Everywhere we look, we are being catapulted forward into a brighter future. But this is along tram-lines that already appear to have been laid. With his customary coquettish glance, Bruno Latour makes the point by suggesting we would do well to understand the etymology of the word “utopia” itself: the destination to which our history is so confidently channeling us is a place of “no-place”, since it literally offers us nowhere to go.

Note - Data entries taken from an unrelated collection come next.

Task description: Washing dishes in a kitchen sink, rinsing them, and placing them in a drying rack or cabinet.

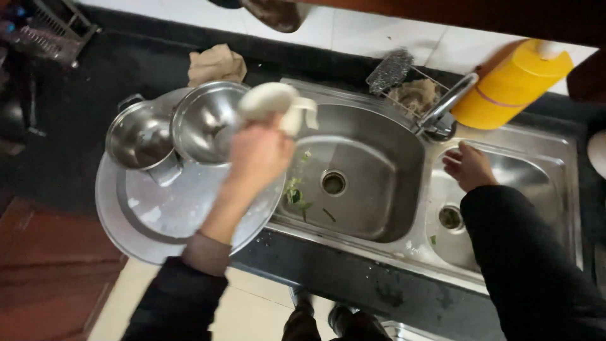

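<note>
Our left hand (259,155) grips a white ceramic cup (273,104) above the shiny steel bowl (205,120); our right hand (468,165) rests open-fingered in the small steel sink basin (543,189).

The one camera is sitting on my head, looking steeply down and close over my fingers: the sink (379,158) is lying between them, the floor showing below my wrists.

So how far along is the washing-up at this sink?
Looks done: a steel pot and steel bowl sit on the round tray. In hand: the left hand holds a white cup; the right hand rests at the small basin. Left: green scraps in the main basin.
</note>
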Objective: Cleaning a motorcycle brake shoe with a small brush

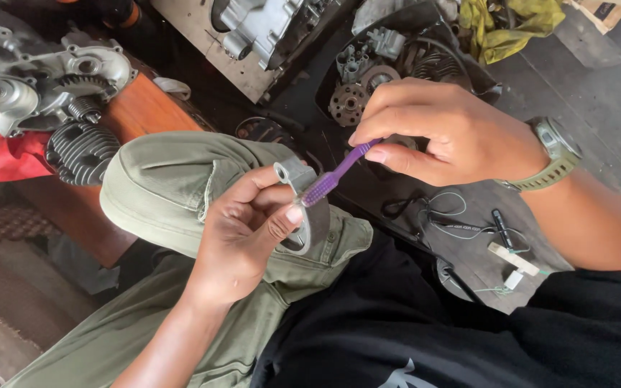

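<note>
Left hand point(242, 233) clamps grey metal part point(303, 201); right hand point(440, 129) pinches purple toothbrush point(336, 176) against its edge.

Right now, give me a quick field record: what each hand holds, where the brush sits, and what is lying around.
left hand: grips a curved grey metal part above the knee
right hand: pinches a purple toothbrush by its handle
contact: brush head lies against the metal part
wrist: olive watch on the right arm
around: finned cylinder and engine casing at left, yellow rag top right
</note>
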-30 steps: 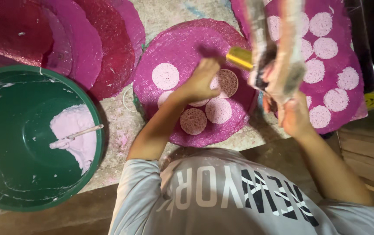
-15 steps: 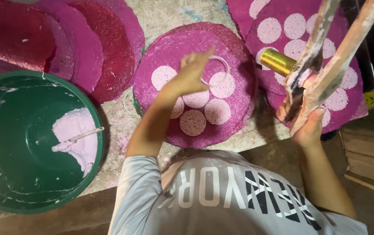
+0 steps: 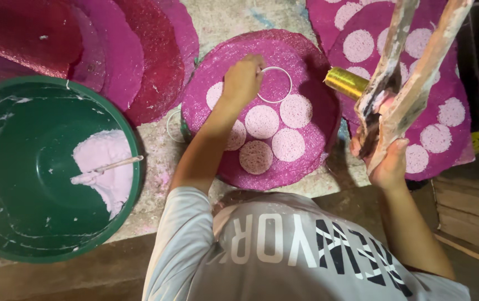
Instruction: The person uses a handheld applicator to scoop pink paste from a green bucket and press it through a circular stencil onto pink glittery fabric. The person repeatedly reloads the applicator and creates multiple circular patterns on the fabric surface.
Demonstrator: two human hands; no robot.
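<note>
My left hand (image 3: 242, 78) pinches a thin white ring (image 3: 275, 85) that lies flat on a bare upper part of a round magenta disc (image 3: 306, 56). Below the ring the disc carries several white paste circles (image 3: 261, 121). My right hand (image 3: 387, 161) is raised to the right of the disc and grips a paste-smeared tool (image 3: 404, 72) of two long strips. A shiny gold cylinder (image 3: 346, 82) sticks out from the tool's left side.
A big green basin (image 3: 5, 167) at the left holds pale pink paste (image 3: 108, 167) and a stirring stick (image 3: 111, 165). Plain magenta and red discs (image 3: 139, 61) overlap at the top left. Discs dotted with white circles (image 3: 445, 111) lie at the right. Wooden boards (image 3: 468, 217) lie at the far right.
My left hand moved from the disc's middle up to its upper part with the ring. The circles that looked brown now show white. My right hand swung the tool up and to the right.
</note>
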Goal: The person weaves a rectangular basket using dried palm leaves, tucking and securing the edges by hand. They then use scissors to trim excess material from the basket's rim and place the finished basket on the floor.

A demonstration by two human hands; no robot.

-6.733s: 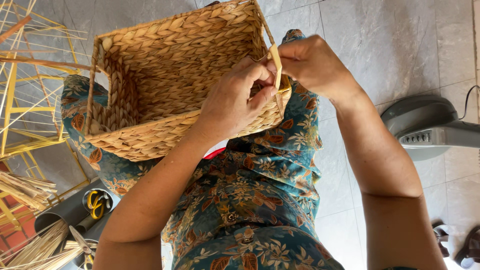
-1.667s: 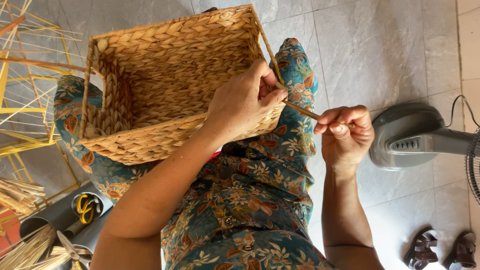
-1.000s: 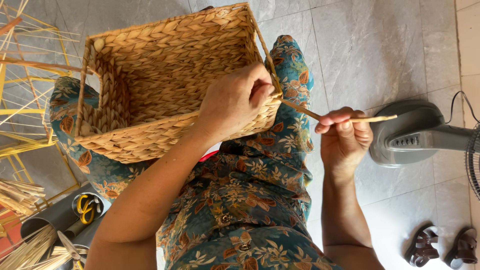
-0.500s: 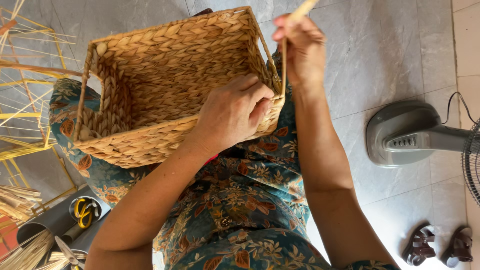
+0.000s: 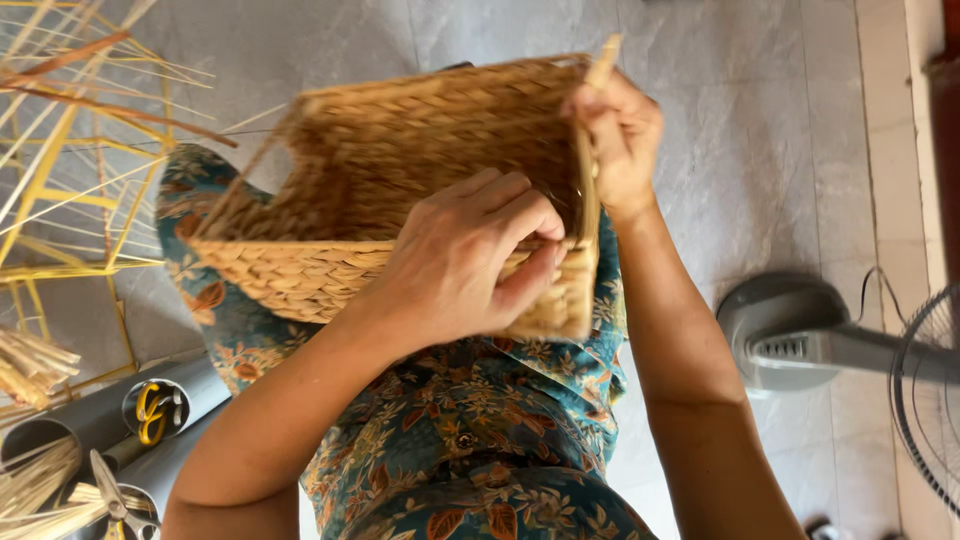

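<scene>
A rectangular woven straw basket [image 5: 400,170] rests on my lap, its opening facing up. My left hand [image 5: 470,260] grips the near right corner of its rim, fingers curled over the edge. My right hand [image 5: 620,135] is raised at the far right corner, pinching a pale flat weaving strand [image 5: 592,150] that runs down along the basket's right edge. The strand's tip sticks up above my fingers.
A yellow wire frame [image 5: 70,170] stands at the left on the grey tiled floor. Grey tubes [image 5: 150,405] at lower left hold scissors and bundles of straw [image 5: 35,365]. A floor fan [image 5: 840,350] sits at the right.
My right hand pulled the strand out to the right, then swung it up to the basket's far right corner. The basket tilted and came closer; my left hand stayed on the rim.
</scene>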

Is it any wonder, then, that our political engagement is characterised by apathy and disenfranchisement? Is it any wonder that, in the absence of any possibility of genuine political agency, we are seeing the rise of nationalist or populist movements, where our own sense of disenfranchisement can be transferred onto one who promises to wield agency on our behalf? (This is precisely the argument of Jan-Werner Müller in his excellent recent survey of “populisms”).

The religious imagery underlying these contemporary utopian discourses is readily apparent. Within modernity, the flow of human history is envisaged as moving in one sure and certain direction, as if towards an eschatological consummation that is fixed and certain (even if we cannot know the time of the end itself). This is why John Milbank and others have characterised modernity as a mode of “secular apocalyptic” that is premised on the anticipation of a “transcendentally-donated” end-state (as explained in this excellent audio discussion held last year at the LSE, which is well worth a listen).

This is a worrying diagnosis. But thankfully, the same continental thinkers I mentioned above have something else to say. As paradoxical as it might seem, they all point to the contemporary environmental crisis as something that might serve to recalibrate our conceptualisation of utopia and re-energize the sense of human agency in the present moment that it has served to freeze.

What’s the idea here? Their observation is as follows. At the time of the Anthropocene, how can modern people continue to believe in a future that is fixed and secure? Nature itself is rising up and threatening our own survival. Like Pi with his tiger in the lifeboat, this is a dangerous and unpredictable situation. But it is also one that compels us to act in new ways. We must negotiate anew to secure our future existence on the planet. Original forms of political and social action are required—and not just between humans, but between humans and all sorts of nonhuman agents and agencies. The utopia of modernity has been revealed as an artifice. But a new understanding of utopia is perhaps possible, one that will be based on a genuine expression of the plural world we inhabit. This, surely, is a vision of utopia worth working towards.

It is here, perhaps, that theology itself might be able to contribute something. Of course, it is true that Christian theology posits a fixed and final end, an eschatological consummation of all things that will be brought about by the transcendent agency of God. The flow of history is certainly contained or framed in some way by that sure and certain end. What can be more reductive of human political and social action in the present moment than that, we might say? But surely the important point here is that, within Christian theology, the end comes … at the end. And, as many theologians have pointed out, to know that the end is at the end is simultaneously to unleash an extraordinary energy in the present moment. This is what German political theorist Carl Schmitt called “katechontic theology”, with reference to “the one who restrains” (katechon) in 2 Thessalonians 2:6-7, that strange and mysterious promise of an end delayed and retarded, precisely so that the present moment could be held open for something good to emerge. This was the idea that Schmitt thought was the real contribution Christianity could offer to the political and social organisation of the contemporary world.

And so perhaps it will be the contemporary environmental crisis, with its complication of the future we thought was ours to bring about on Earth, that will (paradoxically) supply the context in which a different kind of future might be conceived. Although the path ahead looks uncertain, perhaps that is precisely the blessing the crisis brings to us. For in disrupting the myth of progress that modernity has narrated to us for many years, human beings may finally be in a position to build a future, a utopia, that is finally worthy of the name.